Category: STARRED OFF

  • Will the name change work for MCCS?

     

    By Johnson Napier

     

    The media has been agog with news of the two looking at options beyond the relationship, only for them to dodge the belief. But all doubts were put to rest on Monday when media giant Ananda Bazaar Patrika (ABP) finally announced it was shedding the Star branding from its slew of channels.

     

    Star India and ABP agreed to discontinue the Star brand affiliation with Media Content and Communications Services (MCCS). Of the many reasons that were doing the rounds, the one that was loud was discontent over editorial content, leading to the two calling it quits. Star had reportedly served notice in January 2012 (see Mediaah!).

     

    As a result of this decision, Hindi news channel, STAR News will now be rechristened ABP News, while Bengali news channel STAR Ananda will become ABP Ananda and Marathi news channel STAR Majha will be called ABP Majha. The three 24-hour news channels are owned by the Media Content and Communications Pvt Ltd (MCCS) – a joint venture between the Ananda Bazar Patrika Group and STAR India Pvt Ltd. MCCS, formed in March 2003, is a 74:26 joint venture between ABP TV and STAR News Broadcasting.

     

    While the move will enable ABP to venture out in the news broadcast space on its own as it wishes to promote and establish its own brands through its subsidiary company – MCCS, for Star the focus will be on building their brand on their core business, i.e. general entertainment. A release issued on behalf of Star Group read: Given the current regulatory environment and structural issues ailing the Indian cable and satellite television market and the news genre in particular, Star took this extremely difficult decision to withdraw its brand from the genre.”

     

    According to the release, the discontinuation will come in effect in phases from a period of 2-4 months and the partners will work together to ensure a smooth transition during this period.

     

    Speaking to MxMIndia Ashok Venkatramani, CEO, MCCS, said, “No, it’s not a set back at all. With the Marathi and Bengali channels, Majha and Ananda as suffixes are unique and have grown in popularity and acceptance. Of course, that’s not the case with Hindi where the suffix is ‘News’ and hence generic. So, yes, Hindi is a challenge on a relative scale, but not so with Marathi and Bengali. (see interview)”

     

    But while the three channels have identified a name for themselves in the respective markets and have been engraved in the minds of the viewers for a long time, it will be interesting to see how a name change exercise will impact the course for the network over a period of time.

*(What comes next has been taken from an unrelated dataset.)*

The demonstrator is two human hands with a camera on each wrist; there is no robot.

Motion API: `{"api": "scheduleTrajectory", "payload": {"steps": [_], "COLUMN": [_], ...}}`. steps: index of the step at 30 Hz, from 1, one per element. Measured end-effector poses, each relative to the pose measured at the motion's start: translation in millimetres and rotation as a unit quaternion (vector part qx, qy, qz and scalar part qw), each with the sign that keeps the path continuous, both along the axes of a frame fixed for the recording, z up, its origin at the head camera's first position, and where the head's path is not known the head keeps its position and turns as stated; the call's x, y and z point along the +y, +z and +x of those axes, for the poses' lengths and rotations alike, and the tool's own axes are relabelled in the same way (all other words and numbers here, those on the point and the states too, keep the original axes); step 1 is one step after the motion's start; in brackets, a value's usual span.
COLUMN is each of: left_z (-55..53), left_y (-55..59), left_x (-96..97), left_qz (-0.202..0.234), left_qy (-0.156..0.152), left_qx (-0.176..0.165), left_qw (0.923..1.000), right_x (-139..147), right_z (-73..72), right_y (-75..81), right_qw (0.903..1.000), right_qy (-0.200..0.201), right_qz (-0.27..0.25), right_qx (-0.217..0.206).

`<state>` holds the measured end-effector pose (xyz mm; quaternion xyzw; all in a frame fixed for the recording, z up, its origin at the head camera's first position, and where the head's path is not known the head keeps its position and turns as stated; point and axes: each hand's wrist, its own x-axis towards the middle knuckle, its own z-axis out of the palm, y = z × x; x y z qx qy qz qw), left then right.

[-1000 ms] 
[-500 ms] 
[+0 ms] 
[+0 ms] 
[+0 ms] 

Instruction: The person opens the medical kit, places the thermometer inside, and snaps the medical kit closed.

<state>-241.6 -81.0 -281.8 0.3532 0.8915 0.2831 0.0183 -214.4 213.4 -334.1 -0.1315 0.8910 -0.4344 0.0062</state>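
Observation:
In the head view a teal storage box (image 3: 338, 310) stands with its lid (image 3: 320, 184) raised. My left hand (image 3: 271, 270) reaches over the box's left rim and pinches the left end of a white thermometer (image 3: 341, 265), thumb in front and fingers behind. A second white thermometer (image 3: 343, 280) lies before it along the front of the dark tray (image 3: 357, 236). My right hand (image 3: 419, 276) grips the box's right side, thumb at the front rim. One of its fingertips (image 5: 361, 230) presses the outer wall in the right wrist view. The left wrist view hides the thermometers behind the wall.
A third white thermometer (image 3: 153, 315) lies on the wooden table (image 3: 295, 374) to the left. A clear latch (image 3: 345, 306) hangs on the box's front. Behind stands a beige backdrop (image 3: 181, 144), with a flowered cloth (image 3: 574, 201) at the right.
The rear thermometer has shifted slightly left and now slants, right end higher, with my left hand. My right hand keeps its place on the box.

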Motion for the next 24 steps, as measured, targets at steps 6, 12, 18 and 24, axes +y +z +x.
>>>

    “The first 180 days of a brand name change are the most crucial and critical days. It is in these frenetic days of frenetic brand activity that a name change can be made successful or not,” writes note brank expert and consultant Harish Bijoor in an exclusive analysis on the name change for MxMIndia. “No wonder then that you see a flurry of advertising activity that goes in to establish a new name solidly in the mind of the consumer.”

    Drawing implications over the new announcement, Anita Nayyar, CEO India & SouthAsia, Havas Media said that the popularity of the channels may take a beating if they toy around with the content and if the change is not expressed loudly and clearly to the viewers. “One will have to assess the extent to which the two have called a split in partnership. But if you see the association, Star, as such is a name that has been engraved in the minds of the people for a long time, and therefore it will be tough for the viewers to overnight respond to the change in a positive way. If they announce the change in a big way and do tremendous activity and promotions around it and create awareness levels, then only will the audience respond to the change. Otherwise past examples have shown that no matter how big a brand or name, if the change in name is not relayed properly to the masses, it will see a decline in popularity and fortunes.”

     

    On the impact it would have on the advertisers, she said: “It will be a wait-and-watch game for the advertisers. I feel the current deals will go on as scheduled but new deals will depend on what the change will hold in store for the brand.”

     

    Mona Jain, CEO, Vivaki Exchange, said: “I don’t see the change having any impact on the popularity or the ratings as such. First, one will have to see what is the exact nature of the deal? If the team and other infrastructure related activity remains the same then there wouldn’t be an impact as such. Also, what is important is the quality of content that is played on these channels. If there is no change from the previous deal, then the viewer will continue to stick to the channels the way they used to earlier. We will have to see how it pans out over the course of time.”

     

    According to Tarun Nigam, Executive Director, India North, Starcom Worldwide, this could be an opportune time for ABP to make a name for itself in this arena. “I don’t see this development having any impact on what is currently being offered. If the content remains the same, if there is no breakdown in team and so on, then it shouldn’t matter at all. In fact I think this is a perfect opportunity for ABP to finally make a name for themselves in the news broadcast space, as they already are a big name in the print space. They, anyways, are a very strong and deep-rooted organization and have sustained themselves as a commendable force to reckon with.”

     

    According to Nigam, in a market like Kolkata where ABP are a dominant force, this deal will enable ABP to showcase more regional offerings that they specialize in, which will only catapult the interests of the viewers at large. “One will have to wait and see what will be effects of the change in other markets like Maharashtra,Delhiand others. For all you know, ABP might just emerge a stronger player in these markets as well.”

     

    The ball, for now, seems to be in ABP’s court as they finally get to pursue their dream of going solo and 360-degree in the news space. With healthy ratings and a roster of loyal advertisers willing to cling on to them, the priority for ABP is now to endorse an enduring message to one and all and go loud with their promotional activities announcing the new shift. Till then it is wait-and-watch.

     

     

  • A channel is vulnerable only if quality drops: Ashok Venkatramani, CEO, MCCS

    By A Correspondent

     

    A mechanical engineer from Mumbai and MBA from IIM, Ahmedabad, Mr Venkatramani started his career with Unilever, and was with the FMCG giant for 19 years. He held the position of Vice President and Business Head for Unilever inIndiatill February 2008, heading their largest and most profitable business – toilet soaps and skincare business.

     

    From Unilever, Mr Venkatramani moved to being appointed CEO of the Star-ABP JV which ran the news channels of Star India.

     

    While the buzz in MCCS that we are hearing is very positive, what we hear is that the end of the alliance will possibly see MCCS expanding into more channels… a Punjabi news channel, for instance?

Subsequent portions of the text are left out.